EXTRACTED MATERIAL START
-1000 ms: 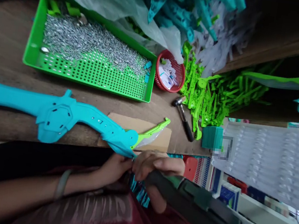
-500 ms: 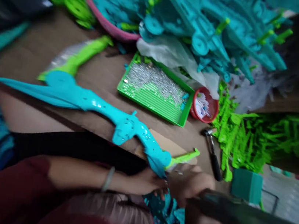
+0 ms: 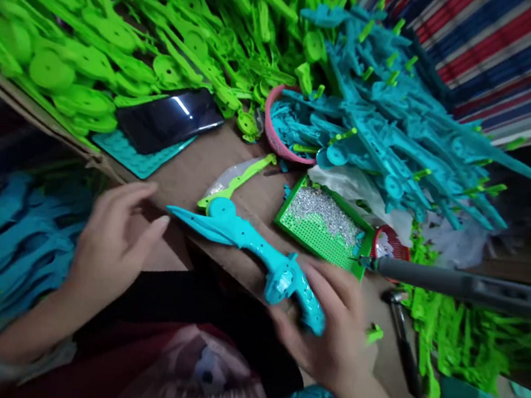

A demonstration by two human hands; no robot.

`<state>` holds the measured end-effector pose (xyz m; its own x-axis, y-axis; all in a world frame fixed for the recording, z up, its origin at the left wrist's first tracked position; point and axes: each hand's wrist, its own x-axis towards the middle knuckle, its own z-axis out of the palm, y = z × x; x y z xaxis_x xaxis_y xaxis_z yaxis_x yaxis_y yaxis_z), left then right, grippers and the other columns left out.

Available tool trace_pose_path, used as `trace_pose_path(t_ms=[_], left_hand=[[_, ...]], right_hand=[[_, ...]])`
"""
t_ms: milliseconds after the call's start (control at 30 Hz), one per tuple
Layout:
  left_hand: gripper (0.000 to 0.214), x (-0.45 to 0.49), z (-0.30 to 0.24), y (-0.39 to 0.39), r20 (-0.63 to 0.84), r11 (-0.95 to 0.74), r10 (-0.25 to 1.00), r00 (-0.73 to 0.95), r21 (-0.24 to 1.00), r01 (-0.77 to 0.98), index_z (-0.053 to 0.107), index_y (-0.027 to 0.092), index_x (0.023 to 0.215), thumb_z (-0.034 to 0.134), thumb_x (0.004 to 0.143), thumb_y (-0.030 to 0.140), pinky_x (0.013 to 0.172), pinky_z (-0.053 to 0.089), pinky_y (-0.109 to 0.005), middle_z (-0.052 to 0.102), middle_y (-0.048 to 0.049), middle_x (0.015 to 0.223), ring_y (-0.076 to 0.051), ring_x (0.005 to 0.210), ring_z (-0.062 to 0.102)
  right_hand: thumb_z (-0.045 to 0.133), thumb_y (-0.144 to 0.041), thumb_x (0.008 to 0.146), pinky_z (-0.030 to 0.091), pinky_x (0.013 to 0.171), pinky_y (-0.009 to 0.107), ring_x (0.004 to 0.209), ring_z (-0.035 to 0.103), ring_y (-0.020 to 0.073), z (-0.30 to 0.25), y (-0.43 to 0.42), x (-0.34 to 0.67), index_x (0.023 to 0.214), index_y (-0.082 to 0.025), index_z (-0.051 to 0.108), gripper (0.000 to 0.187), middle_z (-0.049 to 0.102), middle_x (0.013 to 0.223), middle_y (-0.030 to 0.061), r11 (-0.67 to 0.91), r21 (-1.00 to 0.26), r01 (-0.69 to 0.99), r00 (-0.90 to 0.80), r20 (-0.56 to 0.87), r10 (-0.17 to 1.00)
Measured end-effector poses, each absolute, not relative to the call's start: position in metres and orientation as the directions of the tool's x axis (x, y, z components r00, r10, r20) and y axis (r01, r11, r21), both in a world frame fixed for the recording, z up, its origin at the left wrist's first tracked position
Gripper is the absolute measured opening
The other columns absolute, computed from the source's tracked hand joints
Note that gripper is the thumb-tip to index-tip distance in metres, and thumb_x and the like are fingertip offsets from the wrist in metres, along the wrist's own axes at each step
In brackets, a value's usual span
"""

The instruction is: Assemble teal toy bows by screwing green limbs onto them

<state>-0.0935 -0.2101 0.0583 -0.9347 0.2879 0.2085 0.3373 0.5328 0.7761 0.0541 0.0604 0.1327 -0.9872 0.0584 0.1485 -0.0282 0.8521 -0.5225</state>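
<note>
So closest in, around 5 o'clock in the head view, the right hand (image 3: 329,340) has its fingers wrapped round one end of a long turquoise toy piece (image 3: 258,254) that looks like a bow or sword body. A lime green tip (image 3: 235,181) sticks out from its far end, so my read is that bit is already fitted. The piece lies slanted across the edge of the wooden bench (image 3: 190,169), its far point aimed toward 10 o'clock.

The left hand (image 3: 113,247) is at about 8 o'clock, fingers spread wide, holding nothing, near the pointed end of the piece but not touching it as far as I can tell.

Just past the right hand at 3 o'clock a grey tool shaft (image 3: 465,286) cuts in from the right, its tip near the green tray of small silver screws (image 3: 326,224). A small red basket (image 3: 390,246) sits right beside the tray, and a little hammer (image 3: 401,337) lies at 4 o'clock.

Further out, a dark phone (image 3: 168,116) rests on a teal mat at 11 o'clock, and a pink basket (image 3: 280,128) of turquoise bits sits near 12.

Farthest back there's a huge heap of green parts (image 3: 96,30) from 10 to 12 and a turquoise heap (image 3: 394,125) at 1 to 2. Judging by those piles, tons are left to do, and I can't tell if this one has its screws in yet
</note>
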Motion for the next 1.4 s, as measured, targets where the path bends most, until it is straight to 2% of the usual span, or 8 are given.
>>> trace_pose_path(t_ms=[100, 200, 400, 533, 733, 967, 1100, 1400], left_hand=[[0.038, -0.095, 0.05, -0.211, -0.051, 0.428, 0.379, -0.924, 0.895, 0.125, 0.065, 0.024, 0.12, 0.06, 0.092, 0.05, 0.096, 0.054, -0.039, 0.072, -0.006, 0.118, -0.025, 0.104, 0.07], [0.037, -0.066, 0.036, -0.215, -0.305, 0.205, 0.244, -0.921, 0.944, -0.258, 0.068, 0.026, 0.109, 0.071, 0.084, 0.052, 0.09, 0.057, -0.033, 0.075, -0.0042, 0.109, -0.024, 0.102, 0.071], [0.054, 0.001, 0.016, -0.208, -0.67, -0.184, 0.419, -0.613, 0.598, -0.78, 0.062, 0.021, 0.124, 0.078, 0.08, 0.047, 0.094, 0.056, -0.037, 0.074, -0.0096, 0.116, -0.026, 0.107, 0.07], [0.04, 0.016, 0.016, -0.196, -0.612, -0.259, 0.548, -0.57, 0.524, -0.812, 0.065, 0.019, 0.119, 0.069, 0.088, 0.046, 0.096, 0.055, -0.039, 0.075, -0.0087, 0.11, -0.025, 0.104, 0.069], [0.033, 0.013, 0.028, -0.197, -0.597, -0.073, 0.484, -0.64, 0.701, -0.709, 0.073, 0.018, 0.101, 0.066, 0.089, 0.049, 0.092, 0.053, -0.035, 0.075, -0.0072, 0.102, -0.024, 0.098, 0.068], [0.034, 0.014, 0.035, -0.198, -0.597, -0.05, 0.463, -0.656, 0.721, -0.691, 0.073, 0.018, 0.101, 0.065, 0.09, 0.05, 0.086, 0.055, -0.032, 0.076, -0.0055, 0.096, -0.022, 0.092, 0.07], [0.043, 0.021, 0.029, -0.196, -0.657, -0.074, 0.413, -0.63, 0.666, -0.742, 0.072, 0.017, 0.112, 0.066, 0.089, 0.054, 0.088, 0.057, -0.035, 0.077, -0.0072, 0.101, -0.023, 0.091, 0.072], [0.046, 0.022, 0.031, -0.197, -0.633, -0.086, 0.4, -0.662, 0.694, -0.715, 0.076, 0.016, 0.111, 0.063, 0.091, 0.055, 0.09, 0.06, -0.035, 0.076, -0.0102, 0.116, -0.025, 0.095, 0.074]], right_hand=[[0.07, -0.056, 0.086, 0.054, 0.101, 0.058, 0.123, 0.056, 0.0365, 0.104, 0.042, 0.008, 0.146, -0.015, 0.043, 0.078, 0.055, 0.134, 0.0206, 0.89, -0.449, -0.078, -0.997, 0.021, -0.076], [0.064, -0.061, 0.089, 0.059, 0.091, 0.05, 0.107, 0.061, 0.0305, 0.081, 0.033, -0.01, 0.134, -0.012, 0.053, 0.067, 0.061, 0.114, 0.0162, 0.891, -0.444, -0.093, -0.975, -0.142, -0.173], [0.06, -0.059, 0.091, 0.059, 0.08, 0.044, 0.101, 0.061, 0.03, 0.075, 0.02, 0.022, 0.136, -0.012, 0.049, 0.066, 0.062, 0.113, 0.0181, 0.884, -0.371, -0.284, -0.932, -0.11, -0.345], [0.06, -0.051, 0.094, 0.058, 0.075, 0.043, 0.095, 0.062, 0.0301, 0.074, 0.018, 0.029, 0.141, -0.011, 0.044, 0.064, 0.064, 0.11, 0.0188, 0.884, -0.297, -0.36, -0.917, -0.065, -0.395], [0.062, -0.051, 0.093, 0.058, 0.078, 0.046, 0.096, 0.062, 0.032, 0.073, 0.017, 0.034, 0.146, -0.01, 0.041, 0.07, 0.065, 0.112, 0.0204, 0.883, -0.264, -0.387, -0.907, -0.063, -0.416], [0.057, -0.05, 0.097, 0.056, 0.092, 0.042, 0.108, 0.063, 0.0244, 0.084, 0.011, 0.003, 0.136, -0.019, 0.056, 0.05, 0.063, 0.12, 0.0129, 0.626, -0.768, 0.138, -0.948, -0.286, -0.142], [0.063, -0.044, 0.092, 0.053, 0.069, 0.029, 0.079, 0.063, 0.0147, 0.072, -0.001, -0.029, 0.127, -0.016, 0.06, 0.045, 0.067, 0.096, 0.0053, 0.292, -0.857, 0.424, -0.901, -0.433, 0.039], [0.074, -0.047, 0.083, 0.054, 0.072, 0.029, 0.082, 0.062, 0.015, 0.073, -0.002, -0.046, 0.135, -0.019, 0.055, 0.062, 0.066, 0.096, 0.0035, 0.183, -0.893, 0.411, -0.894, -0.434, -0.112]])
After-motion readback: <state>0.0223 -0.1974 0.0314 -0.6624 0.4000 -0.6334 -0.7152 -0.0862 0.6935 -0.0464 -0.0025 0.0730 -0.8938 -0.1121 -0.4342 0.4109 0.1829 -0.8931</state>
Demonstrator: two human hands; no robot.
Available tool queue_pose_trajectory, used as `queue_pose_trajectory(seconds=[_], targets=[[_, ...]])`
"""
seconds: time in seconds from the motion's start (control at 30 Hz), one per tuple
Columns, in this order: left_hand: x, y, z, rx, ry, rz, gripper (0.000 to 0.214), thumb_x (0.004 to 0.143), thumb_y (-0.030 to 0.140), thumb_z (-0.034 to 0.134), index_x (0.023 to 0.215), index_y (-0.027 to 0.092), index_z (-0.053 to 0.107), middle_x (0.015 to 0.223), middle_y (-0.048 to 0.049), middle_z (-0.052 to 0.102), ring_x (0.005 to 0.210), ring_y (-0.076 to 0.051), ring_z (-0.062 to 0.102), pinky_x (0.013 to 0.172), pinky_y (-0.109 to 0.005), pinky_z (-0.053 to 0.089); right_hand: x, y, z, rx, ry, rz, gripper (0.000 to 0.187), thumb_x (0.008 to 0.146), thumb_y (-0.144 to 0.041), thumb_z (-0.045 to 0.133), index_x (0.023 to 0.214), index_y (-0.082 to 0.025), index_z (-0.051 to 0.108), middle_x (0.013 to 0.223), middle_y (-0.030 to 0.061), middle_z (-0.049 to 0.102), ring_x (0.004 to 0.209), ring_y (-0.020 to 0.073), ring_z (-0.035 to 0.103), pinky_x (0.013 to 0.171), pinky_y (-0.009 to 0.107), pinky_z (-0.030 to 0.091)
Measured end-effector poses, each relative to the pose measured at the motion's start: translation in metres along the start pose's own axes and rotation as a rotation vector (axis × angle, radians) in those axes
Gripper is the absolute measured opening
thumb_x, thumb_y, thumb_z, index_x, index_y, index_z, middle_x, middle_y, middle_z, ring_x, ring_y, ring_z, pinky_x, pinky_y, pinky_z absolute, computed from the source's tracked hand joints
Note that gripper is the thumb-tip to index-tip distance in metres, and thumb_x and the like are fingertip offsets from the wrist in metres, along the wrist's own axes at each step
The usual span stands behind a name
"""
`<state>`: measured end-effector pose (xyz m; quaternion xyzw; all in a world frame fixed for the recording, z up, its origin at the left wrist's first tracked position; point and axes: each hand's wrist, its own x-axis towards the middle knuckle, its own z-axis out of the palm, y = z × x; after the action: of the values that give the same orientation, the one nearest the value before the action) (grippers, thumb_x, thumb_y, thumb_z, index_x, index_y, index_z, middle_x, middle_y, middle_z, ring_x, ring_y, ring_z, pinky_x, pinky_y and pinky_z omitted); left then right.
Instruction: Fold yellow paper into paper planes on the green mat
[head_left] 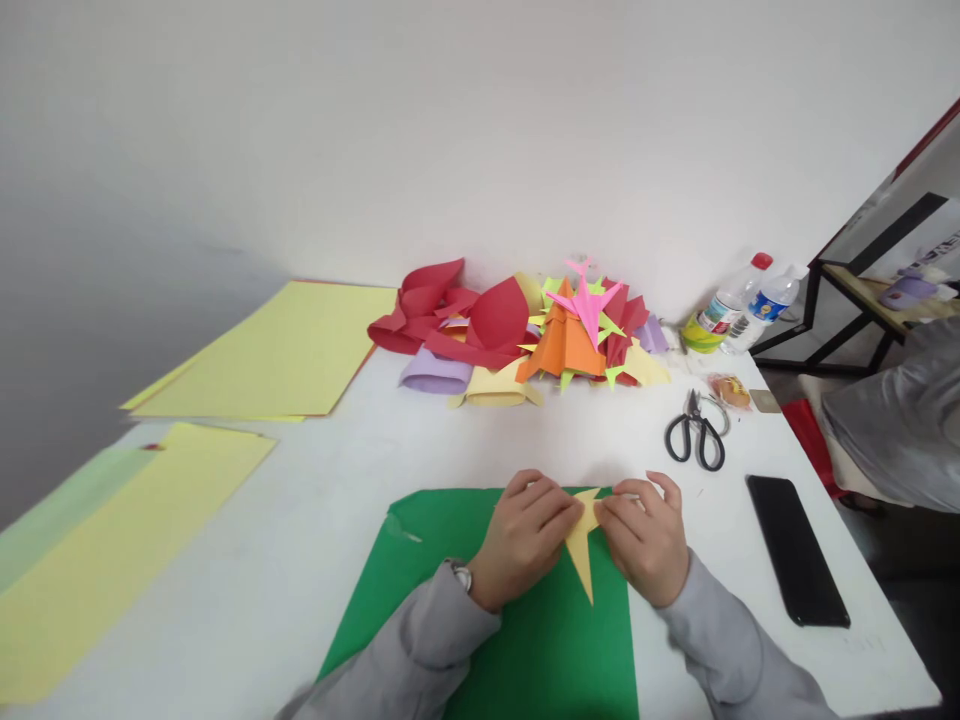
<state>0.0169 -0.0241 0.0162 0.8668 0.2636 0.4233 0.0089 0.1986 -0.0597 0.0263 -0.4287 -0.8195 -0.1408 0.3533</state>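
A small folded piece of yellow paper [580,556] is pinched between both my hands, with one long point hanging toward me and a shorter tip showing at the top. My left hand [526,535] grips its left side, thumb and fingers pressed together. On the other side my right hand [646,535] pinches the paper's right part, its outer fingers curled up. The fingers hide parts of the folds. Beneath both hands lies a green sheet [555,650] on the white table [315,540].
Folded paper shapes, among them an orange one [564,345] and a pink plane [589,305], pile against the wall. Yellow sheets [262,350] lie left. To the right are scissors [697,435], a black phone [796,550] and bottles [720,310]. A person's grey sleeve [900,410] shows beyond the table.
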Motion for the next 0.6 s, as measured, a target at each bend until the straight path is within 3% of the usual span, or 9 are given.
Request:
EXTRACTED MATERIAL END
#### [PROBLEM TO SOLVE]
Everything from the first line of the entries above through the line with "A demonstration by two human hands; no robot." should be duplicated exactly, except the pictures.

#### [ANSWER AREA]
-1000 ms: 
-500 ms: 
+0 ms: 

A demonstration by two human hands; no robot.

The response is complete as it stands.